Brogden v Metropolitan Railway Company (1876–77) L.R. 2 App. Cas. 666
English contract law case, which established that a contract can be accepted by the conduct of the parties.An acceptance in one’s own mind is not enough, but as soon as we make an external act that is verifiable by other people, the contract is binding. though the parties may have gone no farther than an offer on the one side, saying, Here is the draft,—(for that I think is really what this case comes to,)—and the draft so offered by the one side is approved by the other, everything being agreed to except the name of the arbitrator, which the one side has filled in and the other has not yet assented to, if both parties have acted upon that draft and treated it as binding, they will be bound by it. If the parties have by their conduct said, that they act upon the draft which has been approved of by Mr. Brogden, and which if not quite approved of by the railway company, has been exceedingly near it, if they indicate by their conduct that they accept it, the contract is binding
Hyde v Wrench (1840) 3 Beav 334
The legal effect of a counter-offer is to destroy the original offer.

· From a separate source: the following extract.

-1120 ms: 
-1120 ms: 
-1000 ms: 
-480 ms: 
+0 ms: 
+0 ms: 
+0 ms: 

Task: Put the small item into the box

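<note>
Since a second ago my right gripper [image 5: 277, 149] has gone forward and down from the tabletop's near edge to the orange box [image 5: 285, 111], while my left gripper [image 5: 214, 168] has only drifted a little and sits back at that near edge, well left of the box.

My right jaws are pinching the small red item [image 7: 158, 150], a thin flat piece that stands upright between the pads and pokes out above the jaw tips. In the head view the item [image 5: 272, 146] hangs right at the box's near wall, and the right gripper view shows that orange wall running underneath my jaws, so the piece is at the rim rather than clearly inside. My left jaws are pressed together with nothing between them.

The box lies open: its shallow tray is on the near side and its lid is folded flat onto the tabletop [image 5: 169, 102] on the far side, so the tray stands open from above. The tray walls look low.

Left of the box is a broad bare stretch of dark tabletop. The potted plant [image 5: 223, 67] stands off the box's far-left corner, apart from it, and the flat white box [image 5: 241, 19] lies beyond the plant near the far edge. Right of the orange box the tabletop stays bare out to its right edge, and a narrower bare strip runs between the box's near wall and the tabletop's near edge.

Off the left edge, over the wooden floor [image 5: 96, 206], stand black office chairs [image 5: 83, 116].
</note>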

Stevenson v McLean (1880) 5 QBD 346 -
A request for information during negotiation doesn’t destroy the offer.
Felthouse v Bindley (1863) 1 New Rep 401 -
Silence is not sufficient acceptance. The offeree must communicate acceptance to the offeror for a a contract to be concluded.
Quernerduaine v Cole (1883) 32 WR 185 -
If an offer is made by telegram, post acceptance may not be sufficient. The medium of the offer may instruct the rapidity of answer expected.
Tinn v Hoffmann & Co (1873) 29 LT 271 -
The precise method prescribed by an offer need not be accepted as long as it is as expeditive.
Holwell Securities Ltd v Hughes (1974) 1 All ER 161 -
If the offer not only prescribes a particular method of acceptance, but insists on it, it must be followed. Can also waive the postal rule if decidely named.
Entores Ltd v Miles Far East Corporation 1955 2 QB 327 -
Between people in each others’ presence, the response must be heard by the offeror in order to be binding. Applies to the telephone as well. In instantaneous communications acceptance is complete and a contract is concluded only when the acceptance is received by the offeror and the place of acceptance is where the acceptance is received.
Adams v Lindsell (1818) -
Postal acceptance is given at the moment of posting the letter. An exception to the rule that acceptance must be received before the contract is complete.
Household Fire Insurance Co v Grant (1879) LR 4 Ex D 216
A signed acceptance was lost in the mail. The offer was deemed to have been accepted since the post office can be seen as the offeror’s agent. This means that the contract is concluded as soon as the letter is posted. This can be foregone by the offeror as per Holwell v Hughes.
Reynolds v Atherton (1921) 125 LT 690 -
DEATH OF OFFEREE. The death of the offeree cancels the offer. As the offer has been made solely to an individual, it cannot be accepted by anyone else.
Re Whelan (1897) 1 IR 575 -
DEATH OF OFFEROR. If the offeree knows about the offeror’s death before accepting, the offer is destroyed.